Under Fla. Stat. 768.72, a claim for punitive damages is not permitted unless there is a reasonable showing by evidence in the record or proffered by the claimant which would provide a reasonable basis for recovery of such damages. The statute provides that the rules of civil procedure are to be liberally construed so as to allow discovery on this issue and that a claimant may then move to amend his or her complaint to add the claim. A defendant may be held liable for punitive damages only if there is clear and convincing evidence of the defendant's intentional misconduct or gross negligence. Where an employer is being sued for an employee's conduct, the employer must additionally have either (1) actively and knowingly participated in the conduct; (2) knowingly condoned, ratified or consented to the conduct; or (3) themselves engaged in grossly negligent conduct that contributed to the plaintiff's damages.

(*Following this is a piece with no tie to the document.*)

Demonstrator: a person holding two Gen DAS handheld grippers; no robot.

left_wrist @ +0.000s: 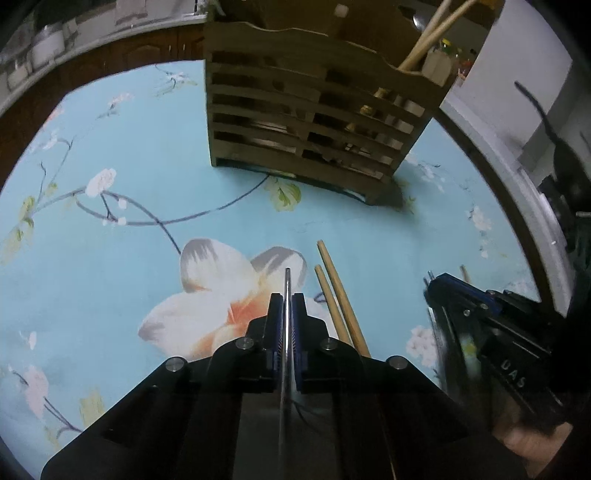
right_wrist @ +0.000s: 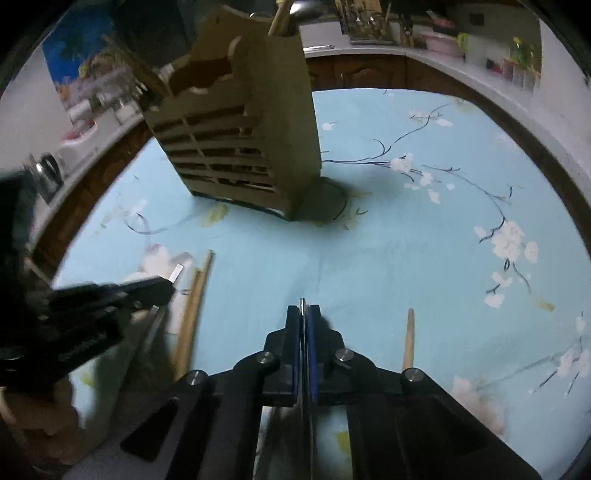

In seeking certiorari relief, the defendant argued that the trial court had erred by relying on a 2005 case, which had been decided prior to the amendment of Fla. Stat. 768.72 to impose a higher standard of proof with regard to an employer (requiring proof of gross negligence rather than ordinary negligence under the third prong discussed above). The 5th DCA denied the defendant's petition on procedural grounds, noting that the defendant had not made an objection with regard to this issue before the trial court, noting that "[g]enerally a petitioner cannot raise in a petition for writ of certioari a ground that was not raised below."